Salir de un episodio depresivo requiere una fortaleza muy grande, y casi con seguridad, del apoyo de algunas personas cercanas y de algún especialista que nos ayude a reencuadrar nuestro momento presente para lograr levantarnos, y poco a poco, salir adelante reconstruyendo nuestros conceptos, nuestras ideas, nuestra postura existencial. 

Así pues, permitamos nuestros momentos de tristeza con libertad, con entereza, con valentía, con la certeza de que mientras más intensamente la vivamos, con más conciencia de lo que nos está pasando, más rápidamente saldremos de ella; crecidos, fortalecidos, con mayor conocimiento de nosotros mismos, y con nuevas herramientas de confrontación ante la vida.



De modo análogo a lo que decíamos al hablar sobre la espiral de la preocupación, la mejor terapia contra la tristeza es reflexionar sobre sus causas, para así buscar remedio en la medida que podamos. Aprender a abordar los pensamientos que se esconden en el mismo núcleo de lo que nos entristece, para cuestionar su validez y considerar alternativas más positivas.

 A veces la tristeza tiene su origen en causas sorprendentemente pequeñas. Comienza quizá con un talante un poco gruñón, de queja, de susceptibilidad, o de envidia, más o menos leve, que en ese momento nos parece controlable e inofensivo. Pero si nos dejamos dominar por esos sentimientos, será inevitable que nos asalten también después, en horas más bajas, y es probable que, entonces, en un descuido, se hagan con el gobierno de nuestro estado de ánimo.

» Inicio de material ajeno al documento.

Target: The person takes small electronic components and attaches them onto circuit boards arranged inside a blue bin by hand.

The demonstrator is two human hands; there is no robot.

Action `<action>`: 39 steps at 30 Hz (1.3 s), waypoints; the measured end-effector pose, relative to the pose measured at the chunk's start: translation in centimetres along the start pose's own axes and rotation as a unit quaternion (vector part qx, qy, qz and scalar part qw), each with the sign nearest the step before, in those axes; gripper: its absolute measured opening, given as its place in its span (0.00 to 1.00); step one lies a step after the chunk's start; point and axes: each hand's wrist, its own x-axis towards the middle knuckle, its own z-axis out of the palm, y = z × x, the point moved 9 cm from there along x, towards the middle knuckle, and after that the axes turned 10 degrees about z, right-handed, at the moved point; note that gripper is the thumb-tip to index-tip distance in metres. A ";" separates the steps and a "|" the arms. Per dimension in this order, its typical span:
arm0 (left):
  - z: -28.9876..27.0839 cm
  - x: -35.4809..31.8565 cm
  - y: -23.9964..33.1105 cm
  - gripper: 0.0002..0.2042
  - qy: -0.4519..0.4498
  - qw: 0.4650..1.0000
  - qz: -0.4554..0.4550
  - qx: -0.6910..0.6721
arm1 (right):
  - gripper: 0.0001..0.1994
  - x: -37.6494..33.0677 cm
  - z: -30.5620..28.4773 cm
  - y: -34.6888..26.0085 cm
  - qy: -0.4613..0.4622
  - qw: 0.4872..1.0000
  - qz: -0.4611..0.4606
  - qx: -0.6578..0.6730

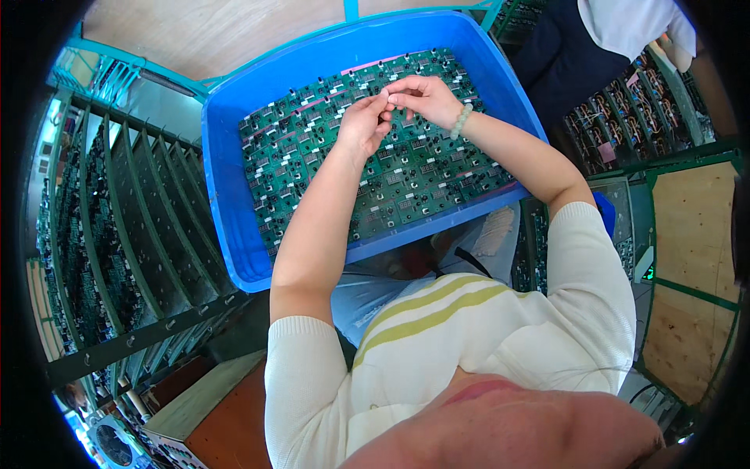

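A large blue plastic bin (pixel 234 234) holds rows of green circuit boards (pixel 406 176) with small white displays and black parts on them. Over the boards, my left hand (pixel 365 125) and my right hand (pixel 426 99) meet at the fingertips. Both hands are closed in a pinch, thumbs and forefingers together. Whatever lies between the fingertips is too small or hidden to make out. A pale green bead bracelet (pixel 461 122) circles my right wrist.
On the left stands a dark rack (pixel 148 227) of upright boards. More boards with wired parts (pixel 625 117) lie at the right, beside another person in dark and white clothing (pixel 574 55). A brown box (pixel 226 414) sits at lower left.
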 end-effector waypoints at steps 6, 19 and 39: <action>-0.5 -0.1 -0.1 0.10 0.024 1.000 -0.011 0.010 | 0.06 -0.1 -0.5 -1.0 0.028 0.997 -0.051 -0.052; -0.5 -0.1 -0.2 0.10 0.054 0.998 -0.013 0.002 | 0.10 6.5 -14.1 7.4 0.248 0.897 0.036 -0.364; -0.1 -0.3 0.5 0.10 0.001 0.996 0.023 0.085 | 0.08 7.6 -11.6 7.7 0.231 0.794 0.178 -0.533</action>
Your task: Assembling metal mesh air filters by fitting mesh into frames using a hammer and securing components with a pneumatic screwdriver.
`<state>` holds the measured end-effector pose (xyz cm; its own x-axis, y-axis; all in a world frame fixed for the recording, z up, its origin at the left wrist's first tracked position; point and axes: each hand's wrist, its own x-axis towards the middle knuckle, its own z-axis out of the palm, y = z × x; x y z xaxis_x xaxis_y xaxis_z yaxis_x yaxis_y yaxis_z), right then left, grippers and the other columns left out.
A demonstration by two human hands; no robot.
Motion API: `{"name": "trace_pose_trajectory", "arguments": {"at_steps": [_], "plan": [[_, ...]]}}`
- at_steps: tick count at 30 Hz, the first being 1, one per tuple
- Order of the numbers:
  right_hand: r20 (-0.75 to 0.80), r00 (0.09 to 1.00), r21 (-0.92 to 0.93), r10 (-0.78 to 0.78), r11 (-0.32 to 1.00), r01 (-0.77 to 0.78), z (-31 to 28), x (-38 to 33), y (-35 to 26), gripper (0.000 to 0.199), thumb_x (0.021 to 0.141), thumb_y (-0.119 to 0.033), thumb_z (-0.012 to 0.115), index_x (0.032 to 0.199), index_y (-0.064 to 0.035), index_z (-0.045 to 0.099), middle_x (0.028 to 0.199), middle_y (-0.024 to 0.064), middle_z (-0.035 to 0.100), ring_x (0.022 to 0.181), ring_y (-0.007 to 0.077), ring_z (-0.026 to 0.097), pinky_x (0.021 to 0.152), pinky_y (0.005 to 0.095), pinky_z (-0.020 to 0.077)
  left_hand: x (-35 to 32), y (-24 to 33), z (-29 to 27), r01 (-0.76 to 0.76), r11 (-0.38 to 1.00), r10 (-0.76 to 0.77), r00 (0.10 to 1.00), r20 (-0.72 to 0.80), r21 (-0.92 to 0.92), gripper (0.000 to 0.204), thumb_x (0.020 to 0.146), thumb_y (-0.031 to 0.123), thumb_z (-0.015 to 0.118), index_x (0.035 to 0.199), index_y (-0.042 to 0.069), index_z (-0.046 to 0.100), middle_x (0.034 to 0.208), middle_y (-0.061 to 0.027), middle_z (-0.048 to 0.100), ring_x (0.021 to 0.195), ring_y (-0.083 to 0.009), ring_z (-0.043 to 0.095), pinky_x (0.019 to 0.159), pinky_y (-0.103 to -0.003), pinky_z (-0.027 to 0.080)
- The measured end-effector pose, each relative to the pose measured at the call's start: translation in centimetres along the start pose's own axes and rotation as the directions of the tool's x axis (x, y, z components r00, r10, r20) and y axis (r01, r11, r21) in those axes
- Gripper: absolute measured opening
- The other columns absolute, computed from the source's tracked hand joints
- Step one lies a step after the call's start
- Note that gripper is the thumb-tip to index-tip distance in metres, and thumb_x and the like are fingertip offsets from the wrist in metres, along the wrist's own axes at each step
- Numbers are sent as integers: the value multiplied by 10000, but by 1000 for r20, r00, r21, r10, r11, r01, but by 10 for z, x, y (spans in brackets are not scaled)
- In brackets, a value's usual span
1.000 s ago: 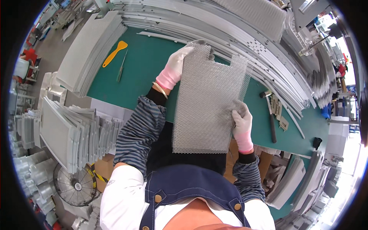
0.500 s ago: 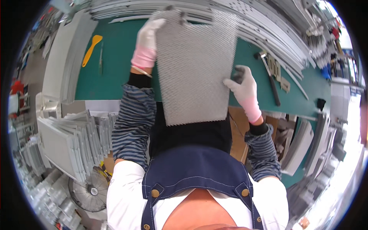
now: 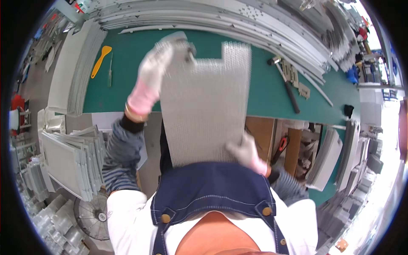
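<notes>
A green workbench (image 3: 272, 93) runs across a crowded workshop, with stacks of grey panels (image 3: 72, 72) at its left end and long metal strips (image 3: 212, 17) piled along its far edge. From the left: one yellow scraper (image 3: 101, 60), then one gloved left hand (image 3: 155, 70) gripping the top corner of a single mesh sheet (image 3: 204, 106) held above the bench's near edge, one gloved right hand (image 3: 244, 151) clasping its lower corner, and one hammer (image 3: 285, 85) lying on the bench.
</notes>
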<state>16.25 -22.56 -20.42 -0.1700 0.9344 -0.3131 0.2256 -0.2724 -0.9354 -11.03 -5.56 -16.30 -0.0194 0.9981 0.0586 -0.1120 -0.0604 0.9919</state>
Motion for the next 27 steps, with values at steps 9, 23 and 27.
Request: {"name": "trace_pose_trajectory", "arguments": {"at_steps": [9,23,27], "plan": [[28,978,410,-207,895,177,-76,70,-62,294,850,-59,657,1128,31,627,1035,59,676,894,129,621,839,284,501,-45,20,56,-63,898,288,832,473,-435,393,1015,145,440,1328,-92,434,1112,-195,624,967,-256,646,904,-343,515],[135,952,-103,-274,952,288,-127,96,-67,259,852,-81,675,1093,10,645,1020,115,684,925,147,622,833,301,511,8,37,101,-113,723,-331,809,486,681,177,772,55,707,929,-29,695,757,-182,666,594,-237,652,578,-305,500],[-123,909,-990,-399,117,-83,-288,105,-18,438,769,-165,686,1180,-49,587,1185,162,607,1105,368,560,934,418,467,13,3,98,-410,667,-43,812,581,622,160,790,85,690,911,-20,695,804,-173,677,689,-281,665,646,-334,517]]}}
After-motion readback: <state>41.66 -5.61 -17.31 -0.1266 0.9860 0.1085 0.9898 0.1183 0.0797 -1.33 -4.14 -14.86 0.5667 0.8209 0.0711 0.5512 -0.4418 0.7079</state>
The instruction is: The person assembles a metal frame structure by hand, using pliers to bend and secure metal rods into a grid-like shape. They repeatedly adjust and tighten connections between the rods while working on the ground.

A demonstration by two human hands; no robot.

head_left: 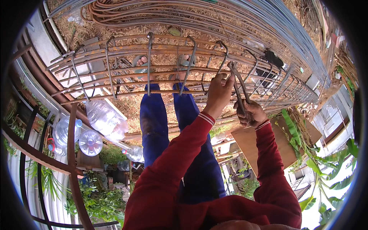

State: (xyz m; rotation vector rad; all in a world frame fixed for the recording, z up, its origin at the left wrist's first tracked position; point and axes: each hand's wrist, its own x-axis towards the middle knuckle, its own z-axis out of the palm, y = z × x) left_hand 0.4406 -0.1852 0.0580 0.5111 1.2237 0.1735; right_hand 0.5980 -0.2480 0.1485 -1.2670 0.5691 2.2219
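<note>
In front of me a long rusty rebar cage (126,73) runs from left to right, its lengthwise bars bound by dark square stirrups (150,63). My right hand (250,113) is wrapped round the handles of worn metal pincers (239,82). Their jaws point away from me and sit at the cage's bars, beside a stirrup. Close to the jaws, my left hand (220,92) reaches to the same bars with its fingers bent together. Whatever lies between those fingertips is too small to make out.
Bundles of long steel rods (264,23) lie on straw-covered ground beyond the cage. Large clear plastic bottles (103,119) stand at left, near a brown metal railing (72,142). A brown board (245,143) and green leaves (293,128) are at right. My sandalled feet (142,63) are under the cage.
</note>
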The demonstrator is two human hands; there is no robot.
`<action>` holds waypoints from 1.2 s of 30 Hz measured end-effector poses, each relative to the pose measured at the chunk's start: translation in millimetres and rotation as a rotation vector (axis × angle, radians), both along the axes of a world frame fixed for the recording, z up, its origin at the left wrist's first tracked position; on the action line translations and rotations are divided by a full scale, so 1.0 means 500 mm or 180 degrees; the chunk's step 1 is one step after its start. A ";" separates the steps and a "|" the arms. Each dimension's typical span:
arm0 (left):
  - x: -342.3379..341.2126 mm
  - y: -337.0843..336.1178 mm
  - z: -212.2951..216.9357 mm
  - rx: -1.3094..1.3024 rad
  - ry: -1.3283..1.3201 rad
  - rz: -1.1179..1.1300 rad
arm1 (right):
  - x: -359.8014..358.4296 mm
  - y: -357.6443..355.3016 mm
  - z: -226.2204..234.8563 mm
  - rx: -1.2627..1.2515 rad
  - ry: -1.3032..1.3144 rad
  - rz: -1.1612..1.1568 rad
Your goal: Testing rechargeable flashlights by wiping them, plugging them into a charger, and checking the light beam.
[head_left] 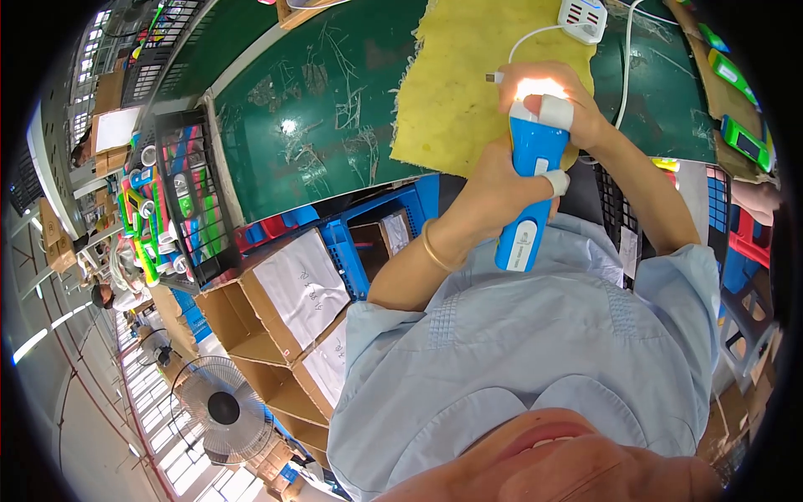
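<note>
- A blue flashlight is held up in front of the person's chest, over the near edge of the green bench, and its head glows bright white.
- Its long axis points away from the body, the lit head farthest out and leaning slightly right, the tail nearest the shirt.
- The left hand is clamped around the middle of the barrel, coming from the left side, its thumb, with a white covering, laid across the front.
- The right hand is curled over the lit head from the far right, 1 covered digit lying on the front of it; glare hides part of this grip.
- So both hands are on the flashlight at 2 heights: the left is nearer the torso, the right nearer the far end.
- A white cable runs from the white charging hub toward the right hand; a small plug sticks out leftward by its fingers. I cannot tell whether it is gripped.
- Beyond the flashlight, a ragged yellow cloth lies on the bench, with the hub at its far right corner.
- Left of the bench stands a black crate of bright-coloured items.
</note>
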State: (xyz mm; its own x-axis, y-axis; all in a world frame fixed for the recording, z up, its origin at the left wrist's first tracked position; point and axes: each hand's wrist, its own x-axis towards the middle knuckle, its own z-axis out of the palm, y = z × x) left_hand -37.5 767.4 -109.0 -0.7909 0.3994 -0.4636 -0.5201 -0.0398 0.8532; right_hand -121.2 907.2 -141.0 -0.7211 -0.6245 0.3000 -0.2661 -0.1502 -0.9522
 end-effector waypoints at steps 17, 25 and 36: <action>-0.084 -0.049 0.023 0.1040 0.0149 0.0623 | 0.084 0.034 0.047 0.0824 -0.0307 -0.1440; -0.100 -0.037 -0.003 0.1412 -0.0280 0.0749 | 0.159 0.011 0.017 0.0537 -0.0711 -0.1757; -0.097 -0.023 -0.007 0.1390 -0.0348 0.0677 | 0.160 0.020 0.009 -0.0101 -0.1449 -0.1519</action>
State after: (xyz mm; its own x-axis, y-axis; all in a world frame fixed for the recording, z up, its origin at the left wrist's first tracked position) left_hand -86.2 755.8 -112.5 -0.8321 0.4099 -0.3737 -0.5472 -0.4961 0.6741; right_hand -41.2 917.1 -136.3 -0.9757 -0.2008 -0.0873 0.1178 -0.1453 -0.9824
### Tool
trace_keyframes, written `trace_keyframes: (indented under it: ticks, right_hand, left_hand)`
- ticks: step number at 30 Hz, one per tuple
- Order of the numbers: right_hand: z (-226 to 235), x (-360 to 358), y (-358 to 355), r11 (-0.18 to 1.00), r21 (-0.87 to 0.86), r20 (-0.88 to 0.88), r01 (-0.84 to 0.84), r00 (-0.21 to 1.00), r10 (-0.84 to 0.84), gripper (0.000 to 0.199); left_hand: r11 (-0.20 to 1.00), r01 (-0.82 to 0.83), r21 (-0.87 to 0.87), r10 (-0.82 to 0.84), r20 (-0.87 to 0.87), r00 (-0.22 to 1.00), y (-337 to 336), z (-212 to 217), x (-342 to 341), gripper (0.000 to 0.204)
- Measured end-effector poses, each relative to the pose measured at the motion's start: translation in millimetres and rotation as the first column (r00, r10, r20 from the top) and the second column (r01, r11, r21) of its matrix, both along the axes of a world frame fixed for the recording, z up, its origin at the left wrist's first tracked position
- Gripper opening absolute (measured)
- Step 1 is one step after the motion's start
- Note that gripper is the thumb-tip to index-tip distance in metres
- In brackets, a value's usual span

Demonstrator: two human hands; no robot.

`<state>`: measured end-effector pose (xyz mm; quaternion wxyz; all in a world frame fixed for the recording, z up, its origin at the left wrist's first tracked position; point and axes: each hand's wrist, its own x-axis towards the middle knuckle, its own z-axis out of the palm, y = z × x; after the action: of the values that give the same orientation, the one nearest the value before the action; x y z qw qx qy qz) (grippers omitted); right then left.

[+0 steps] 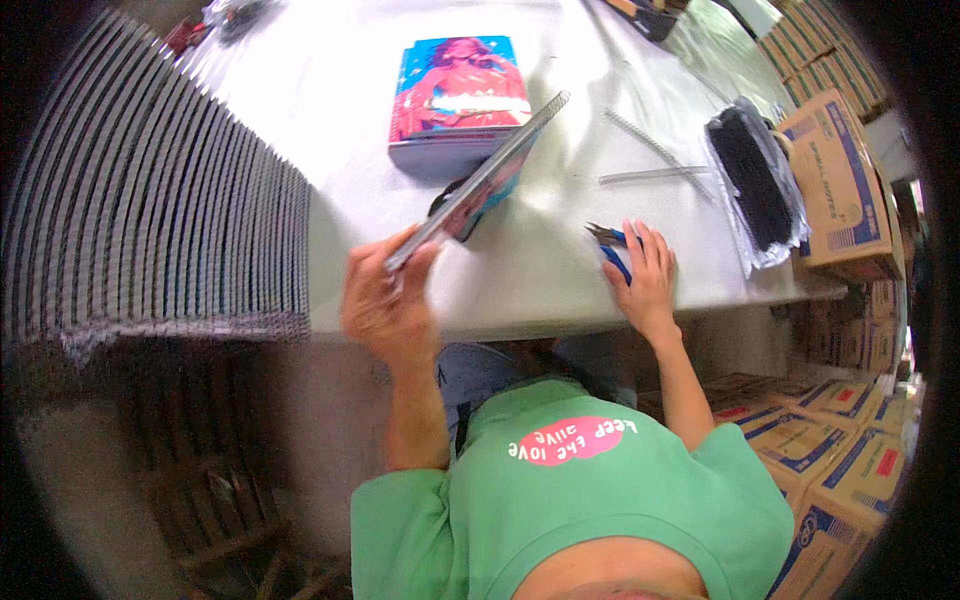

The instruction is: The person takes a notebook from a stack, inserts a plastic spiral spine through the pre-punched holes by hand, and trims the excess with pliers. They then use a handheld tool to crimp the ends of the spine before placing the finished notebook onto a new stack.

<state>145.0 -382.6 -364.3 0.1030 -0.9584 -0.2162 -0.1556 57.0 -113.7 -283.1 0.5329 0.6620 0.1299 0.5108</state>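
My left hand (385, 300) grips a spiral-bound notebook (480, 180) by its lower corner and holds it edge-on and tilted above the white table (330, 110). Its wire binding runs along the upper right edge. My right hand (645, 275) rests flat near the table's front edge, over blue-handled pliers (610, 245). A stack of notebooks with a pink and blue cover (458, 95) lies further back, behind the raised notebook.
A long fanned row of spiral-bound notebooks (150, 210) fills the left side. Loose wire binding strips (655, 160) and a clear bag of black coils (755, 185) lie at the right. Cardboard boxes (840, 180) stand at the right and on the floor.
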Motion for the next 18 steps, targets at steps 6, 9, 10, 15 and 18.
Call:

 Y lo peor de todo este fenómeno no es el mal rato que nos haga pasar –y haga pasar a otros– en cada ocasión; lo más grave es que, si no actuamos decididamente para superarlo, puede llegar un momento en que esos sentimientos se establezcan de modo permanente en nosotros y, en continuas oleadas, vayan invadiendo lugares cada vez más profundos de nuestra vida emocional.